= EXERCISE DESCRIPTION =
Once the line with "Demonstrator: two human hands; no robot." is found in the entries below, repeat it and each following line exactly, up to and including the line with "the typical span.". Add no other lines.

EXTRACTED MATERIAL Start Marker

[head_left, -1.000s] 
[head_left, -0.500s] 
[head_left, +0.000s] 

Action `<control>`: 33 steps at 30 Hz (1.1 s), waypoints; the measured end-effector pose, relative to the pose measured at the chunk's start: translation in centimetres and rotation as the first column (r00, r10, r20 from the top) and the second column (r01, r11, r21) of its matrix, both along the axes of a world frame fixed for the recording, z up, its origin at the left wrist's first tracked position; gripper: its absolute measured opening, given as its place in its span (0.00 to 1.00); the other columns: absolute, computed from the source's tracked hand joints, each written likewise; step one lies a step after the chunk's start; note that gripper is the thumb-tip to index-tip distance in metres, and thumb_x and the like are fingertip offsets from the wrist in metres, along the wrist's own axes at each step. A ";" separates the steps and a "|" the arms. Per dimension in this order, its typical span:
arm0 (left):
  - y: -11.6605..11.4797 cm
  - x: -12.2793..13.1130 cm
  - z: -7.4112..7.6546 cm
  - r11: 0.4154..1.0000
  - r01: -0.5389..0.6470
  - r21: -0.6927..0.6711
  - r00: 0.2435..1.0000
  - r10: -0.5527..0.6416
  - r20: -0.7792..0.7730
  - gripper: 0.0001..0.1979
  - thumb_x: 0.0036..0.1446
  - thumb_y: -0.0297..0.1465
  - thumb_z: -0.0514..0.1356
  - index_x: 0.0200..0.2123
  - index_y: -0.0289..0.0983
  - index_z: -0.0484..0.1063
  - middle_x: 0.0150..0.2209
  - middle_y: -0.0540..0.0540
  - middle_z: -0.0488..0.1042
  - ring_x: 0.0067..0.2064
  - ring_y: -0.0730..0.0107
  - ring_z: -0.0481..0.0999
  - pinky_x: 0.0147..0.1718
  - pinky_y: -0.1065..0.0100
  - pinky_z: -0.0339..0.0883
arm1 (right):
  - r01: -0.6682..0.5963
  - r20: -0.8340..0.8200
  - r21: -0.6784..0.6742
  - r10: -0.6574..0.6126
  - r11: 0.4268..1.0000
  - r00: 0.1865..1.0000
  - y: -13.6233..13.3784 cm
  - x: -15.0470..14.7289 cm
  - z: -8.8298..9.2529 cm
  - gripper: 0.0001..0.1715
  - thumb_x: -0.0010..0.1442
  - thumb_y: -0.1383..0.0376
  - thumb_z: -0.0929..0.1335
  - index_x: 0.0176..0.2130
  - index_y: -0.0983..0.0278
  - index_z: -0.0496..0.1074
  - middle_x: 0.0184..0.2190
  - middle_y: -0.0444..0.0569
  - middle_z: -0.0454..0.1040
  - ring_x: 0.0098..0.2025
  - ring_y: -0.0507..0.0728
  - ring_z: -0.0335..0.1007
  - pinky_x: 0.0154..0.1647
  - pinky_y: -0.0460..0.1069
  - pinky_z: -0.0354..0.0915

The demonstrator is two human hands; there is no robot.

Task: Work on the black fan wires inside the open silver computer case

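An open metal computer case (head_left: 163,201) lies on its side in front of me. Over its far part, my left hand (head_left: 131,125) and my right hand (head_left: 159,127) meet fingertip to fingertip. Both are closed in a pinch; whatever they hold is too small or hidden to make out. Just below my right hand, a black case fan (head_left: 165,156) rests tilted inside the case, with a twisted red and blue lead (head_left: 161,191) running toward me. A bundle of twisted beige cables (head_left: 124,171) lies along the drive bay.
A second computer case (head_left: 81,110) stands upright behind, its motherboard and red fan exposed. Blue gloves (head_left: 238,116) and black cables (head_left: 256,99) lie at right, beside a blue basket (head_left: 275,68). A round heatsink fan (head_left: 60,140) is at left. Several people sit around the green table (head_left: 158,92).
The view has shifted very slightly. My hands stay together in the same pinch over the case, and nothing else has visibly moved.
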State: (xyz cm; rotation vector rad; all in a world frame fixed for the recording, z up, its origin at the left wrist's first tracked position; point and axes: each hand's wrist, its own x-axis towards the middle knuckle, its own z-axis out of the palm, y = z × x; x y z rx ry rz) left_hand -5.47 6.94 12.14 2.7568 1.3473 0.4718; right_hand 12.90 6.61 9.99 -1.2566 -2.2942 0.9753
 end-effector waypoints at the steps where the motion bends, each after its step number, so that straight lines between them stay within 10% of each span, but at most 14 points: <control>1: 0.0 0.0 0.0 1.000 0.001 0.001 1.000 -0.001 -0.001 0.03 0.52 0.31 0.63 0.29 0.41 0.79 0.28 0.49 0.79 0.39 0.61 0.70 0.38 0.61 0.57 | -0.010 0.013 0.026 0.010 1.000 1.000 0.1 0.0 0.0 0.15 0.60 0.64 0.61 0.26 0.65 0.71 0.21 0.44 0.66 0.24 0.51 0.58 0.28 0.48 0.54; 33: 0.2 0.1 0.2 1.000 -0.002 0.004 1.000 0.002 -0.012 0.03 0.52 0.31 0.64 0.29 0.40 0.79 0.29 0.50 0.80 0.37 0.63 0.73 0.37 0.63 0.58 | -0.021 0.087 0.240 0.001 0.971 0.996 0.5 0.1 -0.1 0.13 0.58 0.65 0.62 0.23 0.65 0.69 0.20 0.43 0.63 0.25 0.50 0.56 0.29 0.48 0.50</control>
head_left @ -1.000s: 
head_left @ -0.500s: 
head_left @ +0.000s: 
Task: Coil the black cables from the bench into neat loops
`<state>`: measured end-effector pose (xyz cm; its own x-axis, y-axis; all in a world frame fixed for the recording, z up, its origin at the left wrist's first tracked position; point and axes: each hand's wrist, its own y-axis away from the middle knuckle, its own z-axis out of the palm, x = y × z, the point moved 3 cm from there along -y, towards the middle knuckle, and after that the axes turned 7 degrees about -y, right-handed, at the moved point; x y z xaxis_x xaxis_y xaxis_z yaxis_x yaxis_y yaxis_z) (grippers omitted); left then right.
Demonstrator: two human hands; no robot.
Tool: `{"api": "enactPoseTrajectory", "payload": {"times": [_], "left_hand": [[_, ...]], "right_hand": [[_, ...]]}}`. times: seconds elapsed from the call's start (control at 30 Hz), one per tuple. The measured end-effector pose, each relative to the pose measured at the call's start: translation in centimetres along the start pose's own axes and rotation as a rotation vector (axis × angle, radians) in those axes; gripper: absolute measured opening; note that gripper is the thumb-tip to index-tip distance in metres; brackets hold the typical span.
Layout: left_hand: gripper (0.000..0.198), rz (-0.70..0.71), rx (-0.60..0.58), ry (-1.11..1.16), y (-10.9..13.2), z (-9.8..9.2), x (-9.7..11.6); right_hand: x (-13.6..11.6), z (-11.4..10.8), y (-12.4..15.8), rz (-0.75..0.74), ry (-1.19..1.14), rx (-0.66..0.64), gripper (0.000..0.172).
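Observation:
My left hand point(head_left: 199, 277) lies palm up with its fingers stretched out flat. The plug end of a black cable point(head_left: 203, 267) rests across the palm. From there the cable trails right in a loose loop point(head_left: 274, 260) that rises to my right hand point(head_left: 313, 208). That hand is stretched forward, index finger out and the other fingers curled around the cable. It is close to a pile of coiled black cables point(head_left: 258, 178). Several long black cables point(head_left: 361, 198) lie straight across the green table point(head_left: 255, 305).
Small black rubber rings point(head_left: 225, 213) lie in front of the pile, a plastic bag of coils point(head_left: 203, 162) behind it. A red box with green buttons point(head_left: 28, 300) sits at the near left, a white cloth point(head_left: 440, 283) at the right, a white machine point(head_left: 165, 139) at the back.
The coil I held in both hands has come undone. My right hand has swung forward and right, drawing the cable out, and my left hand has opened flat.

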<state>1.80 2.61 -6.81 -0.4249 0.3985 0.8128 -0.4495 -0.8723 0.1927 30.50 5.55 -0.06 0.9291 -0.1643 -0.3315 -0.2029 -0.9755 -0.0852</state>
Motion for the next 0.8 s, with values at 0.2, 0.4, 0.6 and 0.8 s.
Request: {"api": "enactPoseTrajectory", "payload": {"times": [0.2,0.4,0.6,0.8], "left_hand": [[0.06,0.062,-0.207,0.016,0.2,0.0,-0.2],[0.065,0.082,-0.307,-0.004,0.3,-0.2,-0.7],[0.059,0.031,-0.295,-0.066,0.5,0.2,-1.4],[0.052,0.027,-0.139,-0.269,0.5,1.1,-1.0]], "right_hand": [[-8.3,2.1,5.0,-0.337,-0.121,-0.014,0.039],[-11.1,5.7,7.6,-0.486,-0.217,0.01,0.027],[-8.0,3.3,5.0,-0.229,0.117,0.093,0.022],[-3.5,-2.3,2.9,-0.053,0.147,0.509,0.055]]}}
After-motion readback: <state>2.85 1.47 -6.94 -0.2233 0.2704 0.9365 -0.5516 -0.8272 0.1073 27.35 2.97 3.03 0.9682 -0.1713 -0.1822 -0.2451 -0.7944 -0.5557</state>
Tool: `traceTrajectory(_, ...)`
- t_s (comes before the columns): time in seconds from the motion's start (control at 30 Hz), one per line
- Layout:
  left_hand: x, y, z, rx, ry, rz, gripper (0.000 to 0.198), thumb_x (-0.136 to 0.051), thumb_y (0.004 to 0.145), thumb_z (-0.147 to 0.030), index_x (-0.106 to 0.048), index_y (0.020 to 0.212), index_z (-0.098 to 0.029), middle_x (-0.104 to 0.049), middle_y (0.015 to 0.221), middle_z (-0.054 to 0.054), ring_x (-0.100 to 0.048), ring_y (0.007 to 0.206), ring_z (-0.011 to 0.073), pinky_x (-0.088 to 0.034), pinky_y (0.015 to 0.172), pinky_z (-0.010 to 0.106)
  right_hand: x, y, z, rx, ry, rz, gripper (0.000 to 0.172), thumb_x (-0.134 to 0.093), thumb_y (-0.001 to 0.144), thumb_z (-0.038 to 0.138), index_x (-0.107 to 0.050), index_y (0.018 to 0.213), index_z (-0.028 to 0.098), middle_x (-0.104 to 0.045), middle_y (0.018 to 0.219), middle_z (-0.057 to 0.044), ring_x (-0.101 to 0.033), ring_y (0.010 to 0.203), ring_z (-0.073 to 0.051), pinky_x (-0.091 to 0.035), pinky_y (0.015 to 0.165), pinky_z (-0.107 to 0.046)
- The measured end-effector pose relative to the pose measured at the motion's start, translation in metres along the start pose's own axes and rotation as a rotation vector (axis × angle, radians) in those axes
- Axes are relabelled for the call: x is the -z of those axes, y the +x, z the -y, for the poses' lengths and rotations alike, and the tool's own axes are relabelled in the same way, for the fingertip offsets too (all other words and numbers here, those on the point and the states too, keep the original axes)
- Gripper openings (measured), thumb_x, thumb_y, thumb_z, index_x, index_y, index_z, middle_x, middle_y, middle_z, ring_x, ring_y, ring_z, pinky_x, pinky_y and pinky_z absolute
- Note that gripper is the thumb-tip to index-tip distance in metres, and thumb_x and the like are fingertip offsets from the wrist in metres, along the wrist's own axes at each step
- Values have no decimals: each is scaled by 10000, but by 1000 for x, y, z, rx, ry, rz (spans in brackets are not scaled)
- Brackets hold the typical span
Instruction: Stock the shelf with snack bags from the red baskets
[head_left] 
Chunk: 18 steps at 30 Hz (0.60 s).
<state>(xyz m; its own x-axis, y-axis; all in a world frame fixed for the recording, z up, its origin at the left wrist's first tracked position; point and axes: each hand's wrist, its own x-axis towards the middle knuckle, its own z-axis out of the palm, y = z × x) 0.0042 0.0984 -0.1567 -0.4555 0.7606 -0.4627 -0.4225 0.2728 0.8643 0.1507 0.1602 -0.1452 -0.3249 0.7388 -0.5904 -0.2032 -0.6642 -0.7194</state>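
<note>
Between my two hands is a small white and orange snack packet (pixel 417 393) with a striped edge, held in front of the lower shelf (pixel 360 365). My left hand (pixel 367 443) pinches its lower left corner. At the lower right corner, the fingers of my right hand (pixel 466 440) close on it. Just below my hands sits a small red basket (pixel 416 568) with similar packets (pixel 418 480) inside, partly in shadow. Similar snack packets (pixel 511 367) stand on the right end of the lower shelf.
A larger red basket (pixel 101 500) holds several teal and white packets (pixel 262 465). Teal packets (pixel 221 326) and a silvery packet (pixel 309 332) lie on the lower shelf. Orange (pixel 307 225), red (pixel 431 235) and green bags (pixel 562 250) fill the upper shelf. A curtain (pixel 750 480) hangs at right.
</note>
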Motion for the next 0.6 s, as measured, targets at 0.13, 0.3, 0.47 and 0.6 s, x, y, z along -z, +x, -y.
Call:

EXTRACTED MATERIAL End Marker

= RESPONSE AREA =
Demonstrator: two human hands; no robot.
Tool: `{"api": "enactPoseTrajectory", "payload": {"times": [_], "left_hand": [[_, ...]], "right_hand": [[_, ...]]}}`. times: seconds elapsed from the call's start (control at 30 Hz), one per tuple. The measured end-effector pose, each relative to the pose measured at the call's start: translation in centimetres along the start pose's own axes and rotation as a rotation vector (axis × angle, radians) in those axes; gripper: absolute measured opening; note that gripper is the thumb-tip to index-tip distance in metres; brackets hold the typical span.

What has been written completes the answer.